In a recent post, I told the story of “The Young Women Who Was Visited By Her Dead Husband,” and referenced it as an example of “The Super.” Several folks have written in, asking for some clarification: “how does this relate to other categories, such “the paranormal,” “the supernatural,” “the magical,” and so forth. Great questions, which point us toward an interesting history.

Rewind to the 15th and 16th centuries, early-modern Europe. The Protestant Reformation was brewing. The Ptolemaic view of a flat-Earth-centered-cosmos was seriously challenged. Entirely new worlds and new peoples (i.e., the Americas) had been discovered, falsifying physical and cognitive mappings of the world that had stood for a thousand years. In essence, the foundations of the European civilization were crumbling. In this context of social upheaval, there was growing concern about human relationships with cosmic forces and powers, and teasing out which were religiously permissible and which were not.

Magic had always been part of medieval European culture. The term itself can be traced back to pre-Islamic Persia. There, the Magi served as astrologers to Persian emperors; it was their job to translate what the stars were “speaking” (literally, that’s what “astro-ology” means) and what this portended for decisions of state. Legends of such figures gradually began to appear in the European sphere, for instance, as the “wise men from the East” who, the biblical text suggests, followed the leading of a star to Bethlehem to witness the birth of the Messiah; and more broadly as the powerful, mysterious, and morally ambivalent figure of the Magus, who could read your fate written in the stars, and perhaps even rewrite that fate, for your good or ill.

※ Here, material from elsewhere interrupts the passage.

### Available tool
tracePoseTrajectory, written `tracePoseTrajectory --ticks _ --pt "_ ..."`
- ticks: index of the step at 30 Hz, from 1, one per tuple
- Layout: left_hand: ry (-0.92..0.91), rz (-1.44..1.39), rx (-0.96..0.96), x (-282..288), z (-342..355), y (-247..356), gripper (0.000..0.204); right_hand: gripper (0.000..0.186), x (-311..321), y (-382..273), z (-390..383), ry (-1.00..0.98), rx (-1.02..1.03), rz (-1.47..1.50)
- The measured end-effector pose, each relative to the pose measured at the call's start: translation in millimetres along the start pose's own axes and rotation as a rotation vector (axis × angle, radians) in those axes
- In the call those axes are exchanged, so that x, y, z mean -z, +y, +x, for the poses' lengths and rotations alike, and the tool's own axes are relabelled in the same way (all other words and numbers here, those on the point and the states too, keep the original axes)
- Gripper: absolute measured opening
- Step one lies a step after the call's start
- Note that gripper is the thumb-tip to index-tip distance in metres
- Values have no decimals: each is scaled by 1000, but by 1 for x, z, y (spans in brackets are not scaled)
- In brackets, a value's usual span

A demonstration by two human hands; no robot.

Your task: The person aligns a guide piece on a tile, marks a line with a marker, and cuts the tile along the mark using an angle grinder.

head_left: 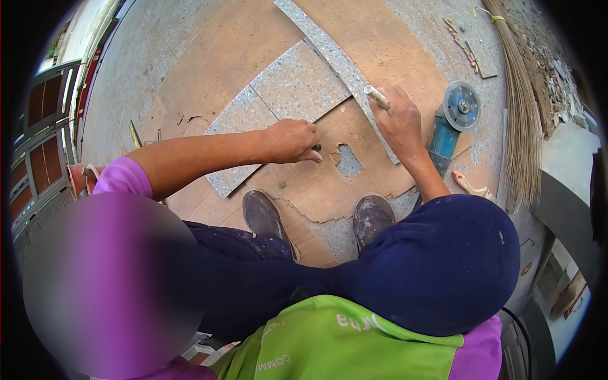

But the medieval European world believed in different kinds of magics. There were natural magics, like astrology, which tracked cycles in the heavens and how they shaped events on Earth, but which were simply part of the world that God has created. There were also dark, demonic, black magics, like the practice of summoning the spirits of the dead, binding angels or demons in magical circles so that they might reveal secrets (e.g., where hidden treasure might be found!). By the 15th century, when official charges of “witchcraft” had both exploded in number and become primarily associated with women (more women were publicly executed between 1450-1700 for the crime of witchcraft than for all other crimes combined), religious authorities needed a conceptual and legal category for phenomena that wasn’t simply natural and wasn’t sordid human meddling with dark underworld powers. Enter the Supernatural, which referred to miraculous phenomena explicitly performed by God (e.g., the parting of Red Sea as told in the biblical text).

For centuries of European history, this was the taxonomical field of battle. When Sir Isaac Newton used a glass prism to split an incoming beam of sunlight into a spectrum of colors, for instance, there was great debate about what was at play in such events. Was this a miracle performed by God? Or something preternatural, that is, a feat performed by demonic powers to trick and deceive human beings into thinking it was God’s handiwork? Or was there something magical about the glass Newton used, or the room in which the ritual was performed, or was Newton himself a Magician or Sorcerer? Very few minds of the time embraced the “mechanical philosophy” to explain such events, which saw them as simply the result of predictable, mechanistic processes, entirely disenchanted.

Come the late 19th century. Western intellectuals in Europe and America were avidly studying all sorts phenomena that suggested that human consciousness survived the death of the physical body, such as deathbed visions, and trance and physical mediumship. They were not satisfied with the medieval taxonomy they had inherited, and so they coined a new interpretive category, the paranormal, to study phenomena and experiences that were well “above, beyond, or aside from, the normal” without being tethered to the assumption that some sort of transcendent deity was the cause.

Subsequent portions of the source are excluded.